One might question why that is. Short-form video has penetrated even the most corporate setting across a multitude of sectors. But it’s simple, isn’t it? We're moving faster; shorter videos take up less of your time and with all that extra time you have, you can watch more, and more and more and more.

The Rise of Short-form Video

What is short-form content? Any video content that is under 60 seconds is considered “short-form”. This differs from platform to platform; for example,  Instagram Reels range from 15-90 seconds; TikTok from 15 seconds to 10 minutes; the list goes on. From a viewer-retention perspective, the optimum length seems to be somewhere between 30 and 60 seconds. 

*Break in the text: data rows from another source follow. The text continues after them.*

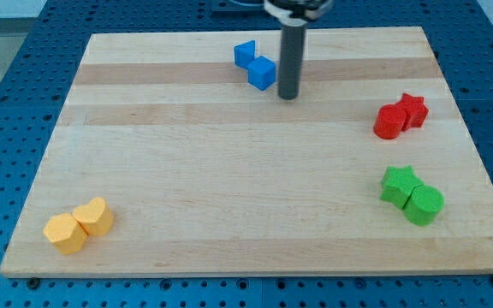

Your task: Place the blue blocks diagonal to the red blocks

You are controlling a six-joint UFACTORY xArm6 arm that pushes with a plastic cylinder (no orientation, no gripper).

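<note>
Eight blocks sit in four pairs on the wooden board (255, 180), and my tip (288, 96) rests near the view's top, just to the right of the blue pair. I have no fingers to spread or press together (only a straight dark rod), so nothing is pinched or held; the rod simply stands upright on the wood.

Both blue blocks lie close to the top edge, a little left of centre. A blue cube (263, 73) sits just beside my tip, on its left; whether we touch I cannot tell. Touching that cube, up and to the left, is a second blue block (245, 54) whose shape I cannot make out clearly.

Near the view's right edge, well apart from me, sits the red pair: a red cylinder (390, 121) with a red star (412, 109) pressed against it on the upper right. Below them, toward the bottom right, a green star (398, 186) touches a green cylinder (424, 205).

Far off in the bottom-left corner, two yellow-orange blocks sit together: an orange hexagon-like block (64, 233) and, to its upper right, a yellow heart-like block (94, 216).

Around the board runs a blue perforated table (15, 68).
</note>
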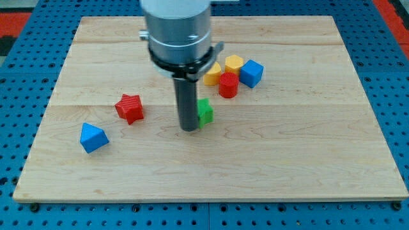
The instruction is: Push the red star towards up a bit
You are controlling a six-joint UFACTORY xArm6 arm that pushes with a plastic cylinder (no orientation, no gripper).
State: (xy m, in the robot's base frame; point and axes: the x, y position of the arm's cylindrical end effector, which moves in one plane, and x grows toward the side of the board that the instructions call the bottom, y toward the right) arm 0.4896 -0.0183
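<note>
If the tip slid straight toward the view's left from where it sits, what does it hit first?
Probably the red star, though it sits slightly higher than my tip, so it could be a glancing touch or a miss. The green block lies on the tip's other side.

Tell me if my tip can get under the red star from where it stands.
Probably yes. My tip sits beside the green block, right of the red star; the board between them and below the star looks bare.
</note>
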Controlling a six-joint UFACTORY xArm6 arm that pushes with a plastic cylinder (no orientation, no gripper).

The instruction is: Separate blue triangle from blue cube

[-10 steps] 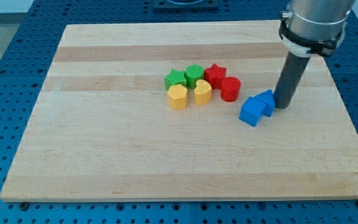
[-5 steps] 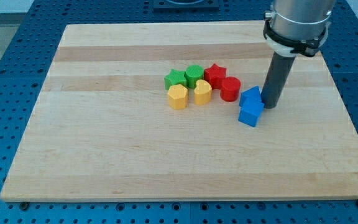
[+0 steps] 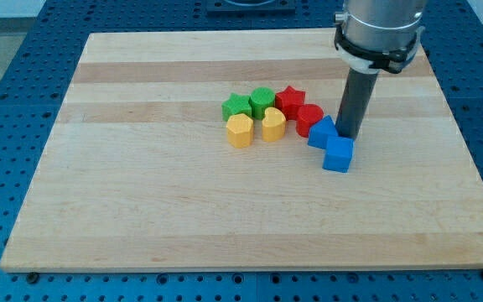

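Blue triangle (image 3: 321, 132) touching my tip (image 3: 348, 137), blue cube (image 3: 338, 155) adj.

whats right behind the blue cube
My tip comes down just behind the blue cube, with the blue triangle beside it to the view's left. The rod's very end is partly hidden.

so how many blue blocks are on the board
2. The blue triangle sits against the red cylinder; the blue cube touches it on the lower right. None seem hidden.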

But, this isn’t really a new form of content. Now-defunct platforms such as Vine once reigned supreme; 6-second looping videos that briefly dominated internet culture. But with the arrival of TikTok etc., the user base fled to the newer platforms that offered more creativity. In September 2021, TikTok announced that in the 5 years since its launch, it had achieved 1 billion global monthly active users. A feat accomplished in just over 4 years, what took Facebook and Instagram 10 years.

A huge contributor to the rise of this media is technology. At the time of writing a recorded 6.9 billion people own a smartphone equating to somewhere around 86% of the population of Earth. Naturally, with that many people having access to a smartphone (and most likely social media), the consumption of content on smartphones is going to rise - but why is short-form content so popular?

Communication tool

Short-form content has become a significant part of everyday internet culture and there are many reasons why. The overarching theme is that it is an incredibly powerful communicative tool.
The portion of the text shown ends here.